(Stored data)
Segment Open

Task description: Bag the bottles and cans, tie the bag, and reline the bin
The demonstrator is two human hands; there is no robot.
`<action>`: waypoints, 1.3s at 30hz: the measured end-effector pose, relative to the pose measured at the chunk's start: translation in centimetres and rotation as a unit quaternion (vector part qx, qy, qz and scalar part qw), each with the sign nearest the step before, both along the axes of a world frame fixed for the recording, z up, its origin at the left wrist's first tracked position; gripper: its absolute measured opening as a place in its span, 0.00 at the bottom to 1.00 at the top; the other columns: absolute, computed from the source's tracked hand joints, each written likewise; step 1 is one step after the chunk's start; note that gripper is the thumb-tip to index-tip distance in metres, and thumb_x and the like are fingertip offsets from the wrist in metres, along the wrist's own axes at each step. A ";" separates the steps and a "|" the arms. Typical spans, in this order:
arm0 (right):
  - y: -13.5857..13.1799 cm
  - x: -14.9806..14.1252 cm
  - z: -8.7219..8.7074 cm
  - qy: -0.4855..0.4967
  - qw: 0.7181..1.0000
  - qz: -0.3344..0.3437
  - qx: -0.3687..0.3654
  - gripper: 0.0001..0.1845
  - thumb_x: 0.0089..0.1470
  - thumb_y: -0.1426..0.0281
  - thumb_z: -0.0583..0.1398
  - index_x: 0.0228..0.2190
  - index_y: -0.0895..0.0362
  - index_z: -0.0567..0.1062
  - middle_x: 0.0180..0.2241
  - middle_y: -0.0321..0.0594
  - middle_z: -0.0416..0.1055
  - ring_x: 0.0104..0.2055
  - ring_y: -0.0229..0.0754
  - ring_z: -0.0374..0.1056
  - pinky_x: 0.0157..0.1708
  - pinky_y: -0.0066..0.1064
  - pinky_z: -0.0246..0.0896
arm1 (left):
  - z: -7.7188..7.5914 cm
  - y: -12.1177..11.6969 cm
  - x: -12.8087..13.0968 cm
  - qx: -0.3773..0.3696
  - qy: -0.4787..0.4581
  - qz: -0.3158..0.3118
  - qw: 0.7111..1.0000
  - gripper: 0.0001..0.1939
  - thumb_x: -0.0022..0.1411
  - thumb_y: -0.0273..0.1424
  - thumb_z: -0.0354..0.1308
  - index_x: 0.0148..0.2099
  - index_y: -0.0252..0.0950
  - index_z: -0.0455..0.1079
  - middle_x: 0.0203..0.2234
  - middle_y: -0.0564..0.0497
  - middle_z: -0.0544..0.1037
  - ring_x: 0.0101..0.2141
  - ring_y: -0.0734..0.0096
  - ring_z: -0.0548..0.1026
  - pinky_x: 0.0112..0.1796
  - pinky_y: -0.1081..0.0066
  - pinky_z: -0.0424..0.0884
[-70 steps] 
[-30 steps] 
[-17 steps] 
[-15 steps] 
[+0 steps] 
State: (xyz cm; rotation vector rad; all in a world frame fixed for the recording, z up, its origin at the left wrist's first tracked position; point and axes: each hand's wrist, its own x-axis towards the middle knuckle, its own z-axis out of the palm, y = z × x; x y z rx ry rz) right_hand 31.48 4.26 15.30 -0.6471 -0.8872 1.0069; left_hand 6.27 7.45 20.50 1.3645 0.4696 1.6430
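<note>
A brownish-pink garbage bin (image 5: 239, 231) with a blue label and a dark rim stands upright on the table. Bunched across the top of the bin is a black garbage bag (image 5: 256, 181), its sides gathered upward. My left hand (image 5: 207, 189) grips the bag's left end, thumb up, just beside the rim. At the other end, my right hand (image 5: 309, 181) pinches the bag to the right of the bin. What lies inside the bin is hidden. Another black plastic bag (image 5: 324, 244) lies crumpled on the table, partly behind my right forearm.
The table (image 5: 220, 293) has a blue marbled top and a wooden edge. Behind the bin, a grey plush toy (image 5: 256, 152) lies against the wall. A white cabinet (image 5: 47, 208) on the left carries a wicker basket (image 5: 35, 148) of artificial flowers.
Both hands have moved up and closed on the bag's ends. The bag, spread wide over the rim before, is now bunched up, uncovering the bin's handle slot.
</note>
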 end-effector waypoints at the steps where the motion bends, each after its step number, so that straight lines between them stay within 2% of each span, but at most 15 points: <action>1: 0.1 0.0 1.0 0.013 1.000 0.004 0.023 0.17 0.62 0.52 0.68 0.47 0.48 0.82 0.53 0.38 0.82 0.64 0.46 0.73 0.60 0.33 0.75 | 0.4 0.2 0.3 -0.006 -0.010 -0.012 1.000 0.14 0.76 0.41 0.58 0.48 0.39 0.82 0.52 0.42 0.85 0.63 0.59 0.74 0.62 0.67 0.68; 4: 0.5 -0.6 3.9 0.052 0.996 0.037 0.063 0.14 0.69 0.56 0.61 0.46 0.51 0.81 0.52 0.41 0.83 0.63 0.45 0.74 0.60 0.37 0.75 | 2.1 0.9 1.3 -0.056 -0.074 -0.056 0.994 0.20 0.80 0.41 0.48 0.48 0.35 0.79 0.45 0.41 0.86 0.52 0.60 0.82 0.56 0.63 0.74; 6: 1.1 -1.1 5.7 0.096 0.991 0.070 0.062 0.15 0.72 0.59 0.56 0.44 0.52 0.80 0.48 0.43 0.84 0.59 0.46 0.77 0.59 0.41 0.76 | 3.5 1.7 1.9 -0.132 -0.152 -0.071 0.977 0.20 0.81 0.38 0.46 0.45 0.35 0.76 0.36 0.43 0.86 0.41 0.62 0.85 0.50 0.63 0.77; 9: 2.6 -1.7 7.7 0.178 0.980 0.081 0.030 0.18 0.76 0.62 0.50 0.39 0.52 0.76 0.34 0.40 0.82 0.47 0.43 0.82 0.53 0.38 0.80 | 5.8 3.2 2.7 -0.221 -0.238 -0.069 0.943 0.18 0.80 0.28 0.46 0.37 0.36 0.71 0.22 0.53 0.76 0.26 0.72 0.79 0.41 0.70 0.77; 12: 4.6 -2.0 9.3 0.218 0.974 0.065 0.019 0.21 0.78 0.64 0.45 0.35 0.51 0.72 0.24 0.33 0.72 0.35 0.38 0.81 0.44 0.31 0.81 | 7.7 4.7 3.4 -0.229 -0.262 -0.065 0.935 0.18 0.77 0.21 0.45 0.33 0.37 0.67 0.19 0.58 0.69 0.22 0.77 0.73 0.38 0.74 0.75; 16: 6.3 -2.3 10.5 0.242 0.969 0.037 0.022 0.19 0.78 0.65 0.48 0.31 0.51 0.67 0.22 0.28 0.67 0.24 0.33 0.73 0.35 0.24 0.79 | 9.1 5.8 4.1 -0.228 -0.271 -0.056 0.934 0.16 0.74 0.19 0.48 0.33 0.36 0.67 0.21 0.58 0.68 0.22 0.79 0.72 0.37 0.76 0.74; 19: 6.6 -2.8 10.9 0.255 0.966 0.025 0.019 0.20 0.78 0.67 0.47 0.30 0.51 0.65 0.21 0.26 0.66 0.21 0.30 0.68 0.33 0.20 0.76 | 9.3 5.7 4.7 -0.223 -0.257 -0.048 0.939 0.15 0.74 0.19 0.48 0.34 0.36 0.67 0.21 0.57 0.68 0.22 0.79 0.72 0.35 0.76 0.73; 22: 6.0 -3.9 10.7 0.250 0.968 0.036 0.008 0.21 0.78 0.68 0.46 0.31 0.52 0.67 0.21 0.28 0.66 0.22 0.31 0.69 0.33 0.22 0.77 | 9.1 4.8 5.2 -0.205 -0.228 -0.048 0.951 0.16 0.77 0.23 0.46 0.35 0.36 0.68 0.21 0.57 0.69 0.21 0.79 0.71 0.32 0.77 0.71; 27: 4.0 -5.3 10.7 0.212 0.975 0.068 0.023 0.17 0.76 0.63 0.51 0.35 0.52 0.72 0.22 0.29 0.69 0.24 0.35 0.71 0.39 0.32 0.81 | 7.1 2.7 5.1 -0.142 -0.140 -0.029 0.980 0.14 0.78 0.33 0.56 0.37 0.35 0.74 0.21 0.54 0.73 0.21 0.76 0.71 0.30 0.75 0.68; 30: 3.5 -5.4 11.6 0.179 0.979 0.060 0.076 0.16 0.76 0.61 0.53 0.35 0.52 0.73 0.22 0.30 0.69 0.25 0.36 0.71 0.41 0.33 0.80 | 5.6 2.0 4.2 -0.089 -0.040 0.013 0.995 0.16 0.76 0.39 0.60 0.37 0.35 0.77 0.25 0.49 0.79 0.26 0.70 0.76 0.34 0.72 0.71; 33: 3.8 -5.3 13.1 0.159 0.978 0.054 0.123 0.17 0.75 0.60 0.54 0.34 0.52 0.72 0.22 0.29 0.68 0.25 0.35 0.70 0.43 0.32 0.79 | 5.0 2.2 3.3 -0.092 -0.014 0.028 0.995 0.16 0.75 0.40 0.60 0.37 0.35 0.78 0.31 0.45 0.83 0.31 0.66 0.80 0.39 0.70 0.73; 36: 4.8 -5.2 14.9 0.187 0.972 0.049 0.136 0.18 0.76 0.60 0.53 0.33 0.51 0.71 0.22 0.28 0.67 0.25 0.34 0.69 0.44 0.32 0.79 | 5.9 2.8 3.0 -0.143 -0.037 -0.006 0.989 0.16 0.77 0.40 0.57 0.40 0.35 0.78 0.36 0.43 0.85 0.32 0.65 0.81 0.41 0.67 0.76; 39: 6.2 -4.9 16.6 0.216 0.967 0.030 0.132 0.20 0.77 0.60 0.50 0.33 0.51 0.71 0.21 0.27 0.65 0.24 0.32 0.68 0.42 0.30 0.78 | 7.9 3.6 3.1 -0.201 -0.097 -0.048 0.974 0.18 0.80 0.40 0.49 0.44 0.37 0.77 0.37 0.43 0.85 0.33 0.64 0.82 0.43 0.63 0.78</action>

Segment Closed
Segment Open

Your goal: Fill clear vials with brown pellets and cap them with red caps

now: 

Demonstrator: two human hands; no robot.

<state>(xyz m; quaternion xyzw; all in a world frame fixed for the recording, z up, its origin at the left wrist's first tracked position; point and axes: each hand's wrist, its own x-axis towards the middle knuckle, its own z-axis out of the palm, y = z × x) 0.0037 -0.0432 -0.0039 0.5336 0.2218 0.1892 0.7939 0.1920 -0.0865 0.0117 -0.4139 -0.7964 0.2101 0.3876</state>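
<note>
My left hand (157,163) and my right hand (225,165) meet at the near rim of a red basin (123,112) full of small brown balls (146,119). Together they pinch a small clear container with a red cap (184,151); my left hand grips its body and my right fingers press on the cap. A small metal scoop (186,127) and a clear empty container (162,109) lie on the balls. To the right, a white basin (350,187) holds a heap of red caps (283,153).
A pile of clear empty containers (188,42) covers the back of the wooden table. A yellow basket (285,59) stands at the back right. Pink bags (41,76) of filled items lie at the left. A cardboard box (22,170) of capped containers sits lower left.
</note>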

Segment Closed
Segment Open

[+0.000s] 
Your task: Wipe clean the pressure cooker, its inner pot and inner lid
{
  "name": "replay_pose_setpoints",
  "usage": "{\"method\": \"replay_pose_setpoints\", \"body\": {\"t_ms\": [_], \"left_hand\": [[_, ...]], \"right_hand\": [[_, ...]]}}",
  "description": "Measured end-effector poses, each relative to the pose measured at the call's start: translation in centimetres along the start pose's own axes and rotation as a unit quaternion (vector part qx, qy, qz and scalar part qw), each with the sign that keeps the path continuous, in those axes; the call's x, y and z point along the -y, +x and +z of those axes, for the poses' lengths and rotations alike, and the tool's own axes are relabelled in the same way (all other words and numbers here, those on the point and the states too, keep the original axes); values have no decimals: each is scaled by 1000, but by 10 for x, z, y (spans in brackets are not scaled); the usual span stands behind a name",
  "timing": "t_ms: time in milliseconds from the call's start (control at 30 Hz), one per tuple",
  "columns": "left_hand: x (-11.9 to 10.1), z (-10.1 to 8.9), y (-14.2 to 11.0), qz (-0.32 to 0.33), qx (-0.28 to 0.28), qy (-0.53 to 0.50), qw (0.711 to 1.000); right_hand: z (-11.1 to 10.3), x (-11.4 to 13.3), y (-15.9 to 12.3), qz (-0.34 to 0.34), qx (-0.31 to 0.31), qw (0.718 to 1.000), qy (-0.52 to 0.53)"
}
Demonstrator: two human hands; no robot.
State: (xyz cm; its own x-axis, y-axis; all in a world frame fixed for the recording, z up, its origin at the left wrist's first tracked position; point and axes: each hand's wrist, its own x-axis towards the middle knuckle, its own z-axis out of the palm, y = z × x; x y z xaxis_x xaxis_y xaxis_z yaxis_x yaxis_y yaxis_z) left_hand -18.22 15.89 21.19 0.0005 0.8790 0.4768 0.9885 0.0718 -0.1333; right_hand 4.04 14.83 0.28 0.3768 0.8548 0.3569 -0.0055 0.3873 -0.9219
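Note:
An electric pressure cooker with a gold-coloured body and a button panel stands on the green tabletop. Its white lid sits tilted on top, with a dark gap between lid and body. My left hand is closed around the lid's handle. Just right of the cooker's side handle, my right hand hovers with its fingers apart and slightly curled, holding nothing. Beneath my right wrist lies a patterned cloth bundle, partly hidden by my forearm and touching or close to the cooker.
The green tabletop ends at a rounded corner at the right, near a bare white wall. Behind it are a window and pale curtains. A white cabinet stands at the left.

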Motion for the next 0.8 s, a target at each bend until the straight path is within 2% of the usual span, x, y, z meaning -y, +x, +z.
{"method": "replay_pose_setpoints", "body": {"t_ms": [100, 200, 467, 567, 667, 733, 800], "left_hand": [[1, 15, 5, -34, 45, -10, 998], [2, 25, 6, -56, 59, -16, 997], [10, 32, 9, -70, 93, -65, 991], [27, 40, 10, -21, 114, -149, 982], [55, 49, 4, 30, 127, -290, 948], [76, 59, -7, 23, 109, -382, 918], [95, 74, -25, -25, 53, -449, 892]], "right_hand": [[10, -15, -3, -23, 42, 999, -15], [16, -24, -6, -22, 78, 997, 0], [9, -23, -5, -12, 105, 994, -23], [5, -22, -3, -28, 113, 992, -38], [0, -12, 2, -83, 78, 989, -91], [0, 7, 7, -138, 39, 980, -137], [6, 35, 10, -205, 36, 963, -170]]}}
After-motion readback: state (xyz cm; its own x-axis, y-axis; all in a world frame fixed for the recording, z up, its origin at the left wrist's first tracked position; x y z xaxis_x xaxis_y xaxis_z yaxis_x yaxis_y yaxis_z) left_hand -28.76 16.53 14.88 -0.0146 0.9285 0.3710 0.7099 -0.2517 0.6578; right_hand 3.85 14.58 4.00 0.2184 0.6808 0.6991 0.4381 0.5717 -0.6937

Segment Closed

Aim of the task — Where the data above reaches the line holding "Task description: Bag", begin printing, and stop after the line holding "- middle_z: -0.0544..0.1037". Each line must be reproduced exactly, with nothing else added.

Exercise response —
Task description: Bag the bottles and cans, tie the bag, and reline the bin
The demonstrator is two human hands; there is no robot.
`<action>`: waypoints, 1.3s at 30hz: the measured end-effector pose, relative to the pose measured at the chunk's start: translation in centimetres and rotation as a unit quaternion (vector part qx, qy, qz and scalar part qw), each with the sign nearest the step before, both along the axes of a world frame fixed for the recording, z up, its origin at the left wrist's first tracked position; gripper: its absolute measured opening as a place in its span, 0.00 at the bottom to 1.00 at the top; the other columns: absolute, computed from the source's tracked hand joints, each written likewise; step 1 is one step after the chunk's start; note that gripper is the thumb-tip to index-tip distance in metres, and thumb_x and the like are fingertip offsets from the wrist in metres, along the wrist's own axes at each step. A ";" separates the steps and a "|" the arms. Typical spans, in this order:
arm0 (right):
  - y: -13.5857..13.1799 cm
  - x: -14.9806..14.1252 cm
  - z: -8.7219..8.7074 cm
  - qy: -0.4855..0.4967
  - qw: 0.7181..1.0000
  - qz: -0.3344..0.3437
  - qx: -0.3687..0.3654
  - gripper: 0.0001..0.1845
  - thumb_x: 0.0089..0.1470
  - thumb_y: -0.1426..0.0281
  - thumb_z: -0.0583..0.1398
  - index_x: 0.0228..0.2190
  - index_y: -0.0895..0.0362
  - index_z: -0.0567..0.1062
  - middle_x: 0.0180..0.2241
  - middle_y: -0.0321..0.0594
  - middle_z: -0.0416..0.1055
  - ring_x: 0.0104..0.2055
  - ring_y: -0.0229..0.0754
  - ring_z: -0.0374..0.1056
  - pinky_x: 0.0157..0.1708
  - pinky_y: -0.0066..0.1064
  - pinky_z: -0.0246..0.0896
arm1 (left):
  - z: -7.7188..7.5914 cm
  - y: -12.1177..11.6969 cm
  - x: -12.8087..13.0968 cm
  - qx: -0.3773..0.3696
  - qy: -0.4787..0.4581
  - qz: -0.3158..0.3118
  - qw: 0.7111..1.0000
  - gripper: 0.0001..0.1939
  - thumb_x: -0.0022..0.1411
  - thumb_y: -0.0273..0.1424
  - thumb_z: -0.0354..0.1308
  - index_x: 0.0148..0.2099
  - index_y: -0.0252..0.0950
  - index_z: -0.0455..0.1079
  - middle_x: 0.0203..0.2234
  - middle_y: -0.0564..0.0497
  - middle_z: -0.0544..0.1037

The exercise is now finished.